Being a bard, learning what they did, when I first started no one knew,
because the course was lost on the pages time (almost) forgot. Douglas Hyde
had the most comprehensive guide, but the nits and bolts, the pieces had to
be retrieved, and luckily, online, now is the first time in history it's
possible. And that's what i've been doing since day one. Me, the idiot, the
lunatic, the thick one.

And amidst all this, there is a document I found four year back, first
translated in 1983, a 7C old irish text attributed to Amergin, the Merlin
and Taliesin of ireland.

It purports to explain from the pov of a 7C bard, what Poetry is and how it
works, and is fascinating reading. However it takes a bit of background info
to fully understand, which amounts to learning the basics of Irish myth,
which took a bard about 7 years before they had the skeleton working. So you
might see it as rubbish, say, worthless because it has all this stuff you
think has no poetic value. However, this text, is the most important text of
the bardic enterprise and was handed out on day one to the focloc beginner
at bard school on Samhain, and do you know, not one person from the poetry
community has engaged with me on this, even though it clearly is the most
exciting and important text in poetry.

~

Forgive me, I am rambling. I haven't been taking the tablets for my sex
addiction and have three Brazillian rent boys here waiting to service me.
The camera is pointed at me, Monica is rubbing coconut oil into my shoulders
and I am getting rather excited thinking of how I will respond to the call
for total nuclear disarmament.

I do love you Jeffrey, very much and just hope you get your good humour
back. If i have upset you or anyone else reading in any way, i can only
apologise and plead stupidity. I was born a thicko, and spat as a child,
dreaming of top trumps and playing out with the other louts in my area ofr
Ormskirk dearest darling Jeff. Also, i am part way through a transgendering
process and suffer heavy pmt. Basically Jeff, I am a waste of space and hope
any unpleasantness, discomfiture and whatnot my writing occassioned within
your mind, heals and we can go on being fwends.
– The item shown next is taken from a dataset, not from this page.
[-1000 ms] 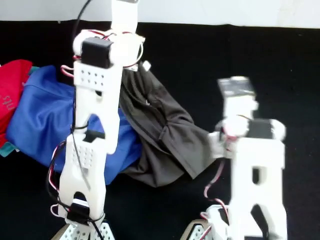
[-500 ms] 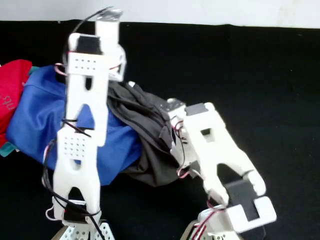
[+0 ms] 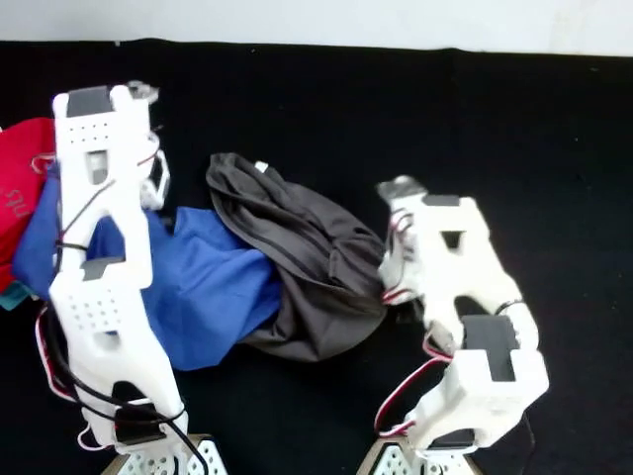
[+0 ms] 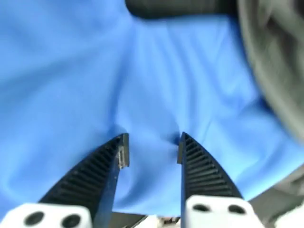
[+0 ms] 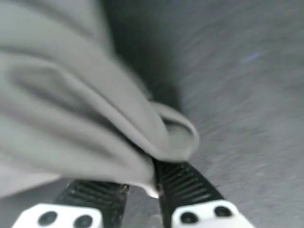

and litle man Tim Allen Jeff, can you get it, do you see it yet. 

Tim it m - Allen litle man, a word game mate, same as Desmond's words.

Swords is my mothers maiden name. Being a transgendered ex-male, mama is the
most important woman in one's life and I thought up this nom de guerre
wheeze in Bob's class, and it was only after I got published in a student
rag adn they left the S of swords, Desmond Words, that i became conscious my
name is also desmond's words.

This was one of those *moments of satisfaction* H speaks of, a sign the Muse
is on our side. Poetry you see, is not an exact science, but make believe
and magic, as you well know my mate.

good luck, at least we are gassing, and as the man said, in the grand scale
of eternity, this really is nothing. That is why i can say I love you
jeffrey side, and freely, laughing, because there are a lot worse things ion
the world than two bores tussling over poetry.